Avalon Boulevard
- Interactive map of Avalon Boulevard
- Length: 17.3 mi (27.8 km)
- Nearest metro station: Avalon
- South end: Water Street in Wilmington
- Major junctions: SR 1 in Wilmington; I-405 in Carson; SR 91 in Carson;
- North end: East Jefferson Boulevard / San Pedro Street in South Central Los Angeles

= Avalon Boulevard =

Street in Los Angeles County

Avalon Boulevard is a north-south street in Los Angeles County.

==Geography==
Avalon Boulevard emerges southward as a fifth roadbed out of the intersection of San Pedro Street and Jefferson Boulevard. It passes through the southern Los Angeles County cities and communities of Carson, and Willowbrook, ending at Water Street in Wilmington. Its total length is about 17.3 mi.
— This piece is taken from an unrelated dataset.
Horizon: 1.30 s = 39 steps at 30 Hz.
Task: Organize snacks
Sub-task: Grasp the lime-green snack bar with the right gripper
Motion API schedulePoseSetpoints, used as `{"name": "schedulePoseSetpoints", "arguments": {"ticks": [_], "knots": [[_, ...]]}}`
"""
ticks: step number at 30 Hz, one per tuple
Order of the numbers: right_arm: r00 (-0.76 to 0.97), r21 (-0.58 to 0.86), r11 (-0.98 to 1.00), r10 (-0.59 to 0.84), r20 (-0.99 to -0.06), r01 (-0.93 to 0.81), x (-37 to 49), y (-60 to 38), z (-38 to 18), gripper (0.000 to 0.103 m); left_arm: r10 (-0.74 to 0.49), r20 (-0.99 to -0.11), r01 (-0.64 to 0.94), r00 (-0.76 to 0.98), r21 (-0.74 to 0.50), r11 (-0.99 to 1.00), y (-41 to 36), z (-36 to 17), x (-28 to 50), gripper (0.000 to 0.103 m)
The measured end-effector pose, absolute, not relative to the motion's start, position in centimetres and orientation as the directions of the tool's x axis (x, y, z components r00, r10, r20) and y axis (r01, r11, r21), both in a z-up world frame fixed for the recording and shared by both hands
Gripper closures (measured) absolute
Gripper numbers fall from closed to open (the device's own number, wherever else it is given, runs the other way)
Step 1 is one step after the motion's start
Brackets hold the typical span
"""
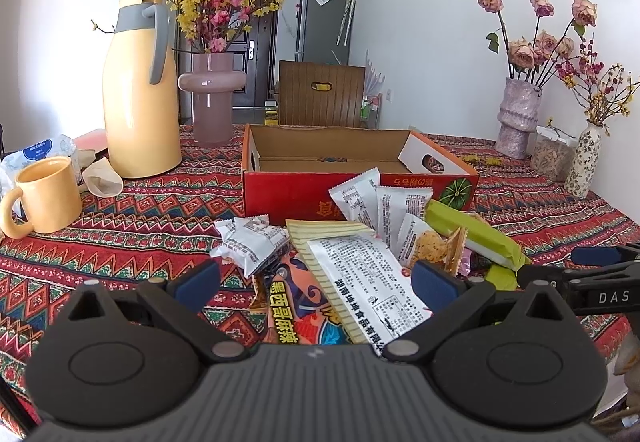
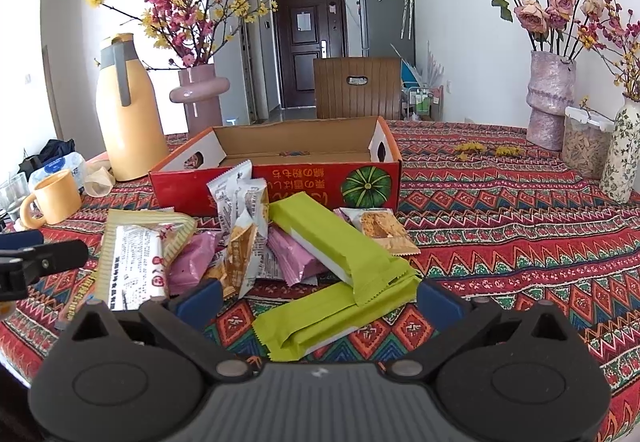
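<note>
A pile of snack packets lies on the patterned tablecloth in front of an open red cardboard box (image 1: pixel 360 198) (image 2: pixel 276 182). My left gripper (image 1: pixel 316 282) is open over a long white packet (image 1: pixel 368 282) and an orange packet (image 1: pixel 292 306). My right gripper (image 2: pixel 320 298) is open over two green packets (image 2: pixel 336 242) (image 2: pixel 320 322). Pink packets (image 2: pixel 288 254), small white packets (image 2: pixel 236 194) and a biscuit packet (image 2: pixel 380 230) lie around them. The box looks nearly empty inside.
A yellow thermos (image 1: pixel 140 98), yellow mug (image 1: pixel 48 198) and pink vase (image 1: pixel 212 98) stand at the left. Flower vases (image 2: pixel 550 94) (image 2: pixel 620 154) and a clear jar (image 2: pixel 584 146) stand at the right. A wooden chair (image 2: pixel 356 86) stands behind the table.
</note>
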State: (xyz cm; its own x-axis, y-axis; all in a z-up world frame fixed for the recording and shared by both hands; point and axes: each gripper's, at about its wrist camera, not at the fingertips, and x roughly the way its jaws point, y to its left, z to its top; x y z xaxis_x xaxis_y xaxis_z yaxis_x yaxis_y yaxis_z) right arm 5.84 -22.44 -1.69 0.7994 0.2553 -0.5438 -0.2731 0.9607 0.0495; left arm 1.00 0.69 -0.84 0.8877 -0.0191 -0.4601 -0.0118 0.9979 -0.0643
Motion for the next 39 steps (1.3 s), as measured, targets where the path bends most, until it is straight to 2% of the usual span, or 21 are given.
{"name": "schedulePoseSetpoints", "arguments": {"ticks": [17, 26, 32, 34, 39], "knots": [[0.752, 0.012, 0.989, 0.118, -0.648, -0.146, 12.0, -21.5, -4.7, 0.008, -0.013, -0.498, -0.036, 0.867, -0.089, 0.995, 2.2, -2.8, 3.0, 0.0], [0.723, -0.03, 0.993, 0.064, -0.688, -0.116, 12.4, -21.6, -6.5, 0.022, -0.018, -0.509, -0.042, 0.861, -0.106, 0.993, 2.7, -3.2, 3.4, 0.0], [0.736, -0.059, 0.989, 0.061, -0.674, -0.136, 10.8, -23.2, -6.0, 0.048, -0.02, -0.511, -0.043, 0.859, -0.111, 0.993, 2.7, -3.2, 3.2, 0.0], [0.735, -0.05, 0.986, 0.085, -0.673, -0.16, 10.6, -23.9, -6.0, 0.059, -0.014, -0.512, -0.049, 0.859, -0.11, 0.993, 2.7, -3.1, 3.2, 0.0], [0.734, -0.064, 0.974, 0.118, -0.668, -0.215, 10.0, -24.9, -5.8, 0.067, 0.003, -0.516, -0.07, 0.857, -0.111, 0.991, 2.8, -2.9, 2.9, 0.0]]}}
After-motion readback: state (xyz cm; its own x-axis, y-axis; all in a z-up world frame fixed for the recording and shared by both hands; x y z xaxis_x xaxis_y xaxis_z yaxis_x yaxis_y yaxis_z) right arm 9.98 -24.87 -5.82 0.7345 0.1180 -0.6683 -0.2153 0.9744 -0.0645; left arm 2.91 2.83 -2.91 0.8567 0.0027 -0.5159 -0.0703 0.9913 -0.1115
It was named, repaved and reinforced in the 1920s.\

==Transportation==
Avalon Boulevard carries Metro Local lines 51 and 246; Line 51 serves Avalon Boulevard between Jefferson Boulevard and Victoria Street, and Line 246 south of Victoria Street.

===Metro C Line===
The Metro C Line operates a freeway median rail station in the center median of the Century Freeway(Interstate 105) above Avalon Boulevard.

== History ==
Avalon Boulevard would be at the epicenter of the Watts riots sparked by police brutality against a black motorist.